JB and AI.
Is the ‘career FO’ a thing? Do people exist that just want to be in the right seat and stay there? I assume some who don’t pass the upgrade course repeatedly just give up and stay sitting?
Yes, they are, and for a number of reasons.
If you look at QF, before CV-19, there were approximately equal numbers of SO, FO, and Captains. So, the AVERAGE career would be a third of the time in each of those positions. And if we say that the average age of people joining is 30, and retirement 63, then you’ve got 33 years of flying, with that mythical average person spending 11 years in each rank.
For many reasons, any promotion training almost always involved a change of aircraft type. So, for a 380 FO, he’d have to go to the 737 for his earliest command opportunity. But, there were various bases, and their popularity varied immensely too. The upshot, is that you’d probably have to change aircraft, and move your family to another city (or become a commuter, which has it’s own bag of worms). As a 30 year old just starting, moving around has few issues. But in your 40s or 50s it becomes extremely difficult. Kids are in high school. Wife has job. It gets very messy.

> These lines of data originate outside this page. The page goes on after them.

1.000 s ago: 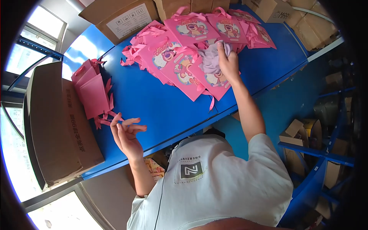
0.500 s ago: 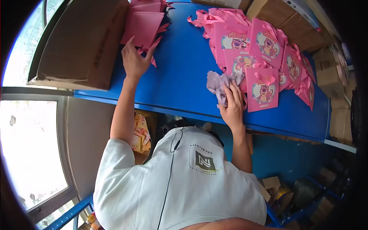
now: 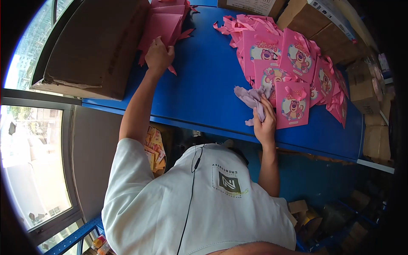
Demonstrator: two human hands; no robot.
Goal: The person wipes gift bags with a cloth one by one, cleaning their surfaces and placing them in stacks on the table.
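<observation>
My left hand is at the near end of a stack of plain pink gift bags, beside the box at the left. Its fingers are curled in, closed on the top bag's near edge; the fingertips are partly hidden. A crumpled pale purple cloth is in my right hand, pressed against the blue table. Just right of that hand lies a pink gift bag with a printed bear, at the front of a heap of similar bags with pink ribbon handles.
A large cardboard box stands at the left of the blue table. More cardboard boxes line the back right. Under the table, a carton holds yellow and red packets. A window is on the left.
My left hand has moved slightly up and right, and its spread fingers have closed in on the pink bag. My right hand and the cloth have shifted slightly right and toward my body.
</observation>
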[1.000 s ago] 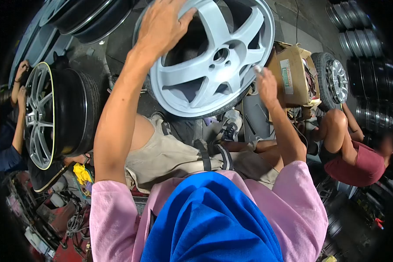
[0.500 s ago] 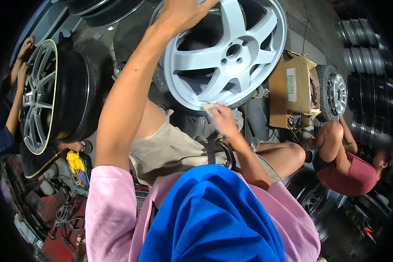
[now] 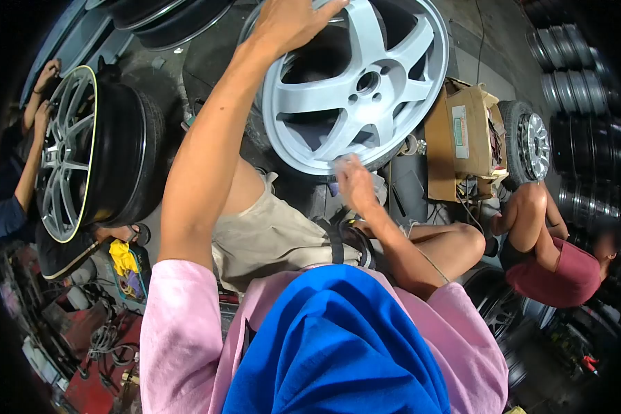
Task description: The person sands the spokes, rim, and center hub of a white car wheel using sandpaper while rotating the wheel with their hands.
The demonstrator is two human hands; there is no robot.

Taking this a bit further, when the 767 was retired, quite a few of its Captains gave up their 4 bars and took an FO slot on the 380 in preference to going to the 737 or even the 330.
Beyond that there’s the obvious case of people who have missed out on promotion training. QF gives a person two goes at such training, after which they are locked out forever. These people were mostly quite good FOs, but didn’t manage the mindset change that has to come with the change of seats.
QF also required pilots who wanted a promotion course to be recommended by the training training department. To that end, there were a number of sims that they had to do to get that recommendation. Quite a few fell over at that point, and so they were never in a position to even start the command training. There were lots of reasons for missing out at this stage, but one of the most common was “one man band syndrome”. Possibly good pilots, who were not managing a crew.
Another group that did exist (but not any more) were the SOs who were recruited at an older age. Some of these were ex flight engineers, whilst others managed to fall into the airline during one of the periods of growth and insufficient decent applicants. They’d run into the age/family life issues mentioned above, but even earlier.